Blogs, GreenplumPython

Introduction to GreenplumPython: In-database processing of billions of rows with Python

GreenplumPython is a Python library that scales the Python data experience by building an API. It allows users to process and manipulate tables of billions of rows in Greenplum, using Python, without exporting the data to their local machines.

GreenplumPython enables Data Scientists to code in their familiar Pythonic way using the Pandas package, execute data transformations and train Machine Learning models faster and more securely in a single Greenplum platform.

Python users can indeed proceed with Greenplum’s interactive analysis performance and distributed environment without deep knowledge of SQL.

GreenplumPython pushes all its operations transparently as SQL statements to the Greenplum data warehouse. Hence, we don’t have to move any data out of Greenplum or spin up and manage additional systems.

Step-by-step with GreenplumPython

This section shows how to use the GreenplumPython package to process and transform a News dataset downloaded from Kaggle and augmented up to 132 million rows.

Installation

You can install the latest release of the GreenplumPython library with pip3:

$ pip3 install greenplum-python

Note: GreenplumPython currently requires at least Python 3.9 to run.

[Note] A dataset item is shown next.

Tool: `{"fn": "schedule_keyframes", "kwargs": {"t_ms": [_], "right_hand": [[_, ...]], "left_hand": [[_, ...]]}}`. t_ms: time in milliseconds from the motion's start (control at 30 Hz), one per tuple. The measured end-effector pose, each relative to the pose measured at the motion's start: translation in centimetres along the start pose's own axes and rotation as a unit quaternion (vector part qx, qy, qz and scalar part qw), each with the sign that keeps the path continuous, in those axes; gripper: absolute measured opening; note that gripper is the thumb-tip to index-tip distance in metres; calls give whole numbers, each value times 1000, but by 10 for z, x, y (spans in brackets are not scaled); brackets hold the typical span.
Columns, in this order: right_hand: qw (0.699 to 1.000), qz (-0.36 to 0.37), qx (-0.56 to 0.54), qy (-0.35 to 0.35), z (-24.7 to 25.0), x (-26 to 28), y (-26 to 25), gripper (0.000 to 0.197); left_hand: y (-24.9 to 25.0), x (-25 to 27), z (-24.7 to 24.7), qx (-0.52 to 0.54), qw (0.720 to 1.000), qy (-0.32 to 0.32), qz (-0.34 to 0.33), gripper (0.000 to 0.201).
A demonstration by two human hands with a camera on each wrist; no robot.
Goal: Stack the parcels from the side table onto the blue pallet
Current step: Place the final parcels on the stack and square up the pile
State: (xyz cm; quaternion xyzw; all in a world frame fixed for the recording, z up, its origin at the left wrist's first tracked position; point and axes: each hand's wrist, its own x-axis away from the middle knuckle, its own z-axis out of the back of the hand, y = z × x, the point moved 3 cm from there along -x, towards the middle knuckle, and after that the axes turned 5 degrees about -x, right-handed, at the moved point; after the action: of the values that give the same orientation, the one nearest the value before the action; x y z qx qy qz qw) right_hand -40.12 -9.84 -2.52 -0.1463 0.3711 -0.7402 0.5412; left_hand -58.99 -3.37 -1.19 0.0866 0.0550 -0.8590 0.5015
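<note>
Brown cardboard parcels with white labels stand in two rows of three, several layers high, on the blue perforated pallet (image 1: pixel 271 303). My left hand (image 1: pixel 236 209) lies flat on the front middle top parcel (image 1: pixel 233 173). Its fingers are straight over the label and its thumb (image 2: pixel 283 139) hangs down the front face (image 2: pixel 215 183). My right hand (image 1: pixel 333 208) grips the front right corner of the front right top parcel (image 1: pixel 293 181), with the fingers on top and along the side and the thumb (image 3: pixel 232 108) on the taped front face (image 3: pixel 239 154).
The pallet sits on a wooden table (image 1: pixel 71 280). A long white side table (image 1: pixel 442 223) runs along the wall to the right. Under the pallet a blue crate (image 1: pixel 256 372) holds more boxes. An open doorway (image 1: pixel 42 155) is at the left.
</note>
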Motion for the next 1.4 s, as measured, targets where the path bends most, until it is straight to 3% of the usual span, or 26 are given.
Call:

Connect to the Greenplum database

After importing the package, we need to use the object to initialise the Greenplum session, as shown below :

import greenplumpython as gp

db = gp.database(
        params={
          "host": hostname,
          "dbname": dbname,
          "user": user,
          "password": password,
          "port": port,
        }
)

It is nice to know that the GreenplumPython connection uses a psycopg2 driver since it is a PostgreSQL-based database.

Furthermore, the connection can also be established using the database‘s connection URI. It follows the same specification in the libpq document as follow:

db = gp.database(uri="postgres://user:password@hostname:port/dbname")

Read the News table

DataFrame is the core data structure in GreenplumPython.

After selecting the database, we can create a DataFrame to access the table in the database by specifying its name. Two methods exist:

df = gp.DataFrame.from_table("news",db=db)

# Or

df = db.create_dataframe(table_name="news")

Now we have a DataFrame. We can do basic data manipulation on it, just like in SQL.

Data Processing at scale

Show the first 2 rows

We note that data in the database are unordered.

For a quick glance, we can SELECT the first two unordered rows of DataFrame:

df[:2]

Select only a few columns

We can SELECT a subset of its columns:

# Select "date" and "title" columns
df[["date", "title"]][:2]

Filter recent news

We can SELECT a subset of its rows filtered by conditions:

# Filter specific date range news (since 1st January 2020)
filtered_news = df.where(lambda t: t["date"] >= "2020-01-01")

# Select the first five rows, and show only the title & date columns
filtered_news[["title","date"]][:2]

Order values based on the date

Having the data sorted in a desired order makes it convenient for many analytical tasks, such as statistics. For example, to get the top-N values.

In GreenplumPython, the order of data can be defined with the order_by() method:

filtered_news.order_by("date", ascending=False)[:5][["title", "date"]]

Data Transformation using PostgreSQL/Greenplum functions

Calling functions is essential for data analytics. GreenplumPython supports calling Greenplum functions in Python.

Note: Greenplum Database supports built-in analytic and window functions that can be used in window expressions.

1. Calculate the total number of rows

GreenplumPython provides several predefined DataFrame functions in the database via the interface builtins.functions, such as count :

import greenplumpython.builtins.functions as F

# Apply the row-count
df.apply(lambda _: F.count())

You can access other Greenplum and general-purpose aggregate functions with gp.function or gp.aggregate_function.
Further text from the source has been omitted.